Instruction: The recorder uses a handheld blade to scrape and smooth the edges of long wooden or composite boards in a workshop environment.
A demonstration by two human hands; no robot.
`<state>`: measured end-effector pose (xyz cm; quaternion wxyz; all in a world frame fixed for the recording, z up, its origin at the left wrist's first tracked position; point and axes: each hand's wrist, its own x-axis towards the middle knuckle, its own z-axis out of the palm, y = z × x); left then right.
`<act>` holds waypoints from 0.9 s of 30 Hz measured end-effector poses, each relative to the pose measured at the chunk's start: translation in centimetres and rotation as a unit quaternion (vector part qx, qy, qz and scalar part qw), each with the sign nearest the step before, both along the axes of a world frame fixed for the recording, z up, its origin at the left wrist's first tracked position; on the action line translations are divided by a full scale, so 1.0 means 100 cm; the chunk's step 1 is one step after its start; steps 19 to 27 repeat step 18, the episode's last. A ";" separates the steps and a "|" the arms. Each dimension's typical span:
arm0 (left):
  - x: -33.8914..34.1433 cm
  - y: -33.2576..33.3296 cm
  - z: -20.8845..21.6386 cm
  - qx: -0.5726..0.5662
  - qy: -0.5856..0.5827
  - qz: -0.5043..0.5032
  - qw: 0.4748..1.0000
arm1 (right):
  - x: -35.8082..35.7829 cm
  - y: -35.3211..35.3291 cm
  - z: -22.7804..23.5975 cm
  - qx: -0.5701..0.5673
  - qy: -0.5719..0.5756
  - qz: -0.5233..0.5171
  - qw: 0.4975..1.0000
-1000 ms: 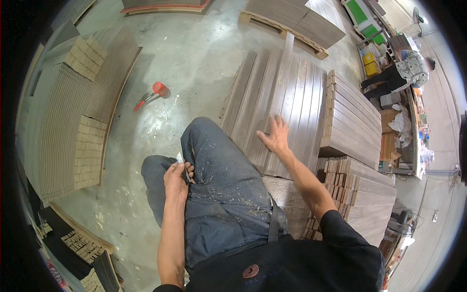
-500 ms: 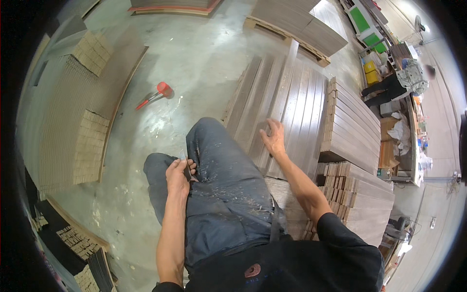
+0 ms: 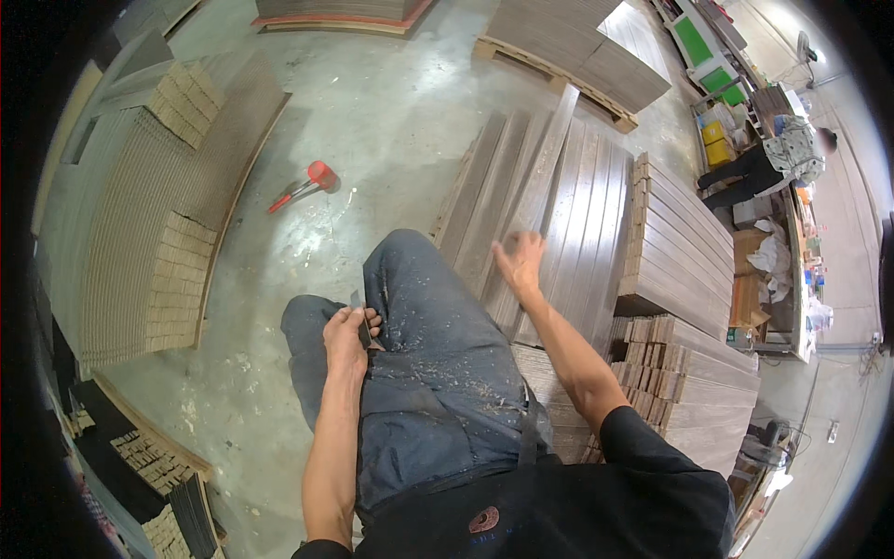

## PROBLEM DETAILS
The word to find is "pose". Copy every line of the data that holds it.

## ANSWER TO THIS EXERCISE
`<state>`: measured end-effector pose (xyz cm; quaternion wxyz; all in a world frame fixed for the recording, z up, its origin at the left wrist's first tracked position; point and axes: each hand's wrist, its own x-axis towards the middle knuckle, its own z-axis out of the palm, y = z × x); left then right.
`<act>` holds waypoints from 0.9 s of 30 Hz measured end-effector poses, each relative to the pose measured at the chunk's start: translation in centimetres and rotation as a unit quaternion (vector part qx, qy, qz and scalar part qw), each with the sign nearest the step before, both along the axes of a world frame fixed for the recording, z up, its origin at the left wrist's first tracked position; on the action line translations are divided by a full scale, so 1.0 means 100 cm; the chunk's step 1 is one step after its start; steps 19 to 27 repeat step 18, the episode's last. A ";" separates the steps and a "|" the arms. Each dimension's typical span:

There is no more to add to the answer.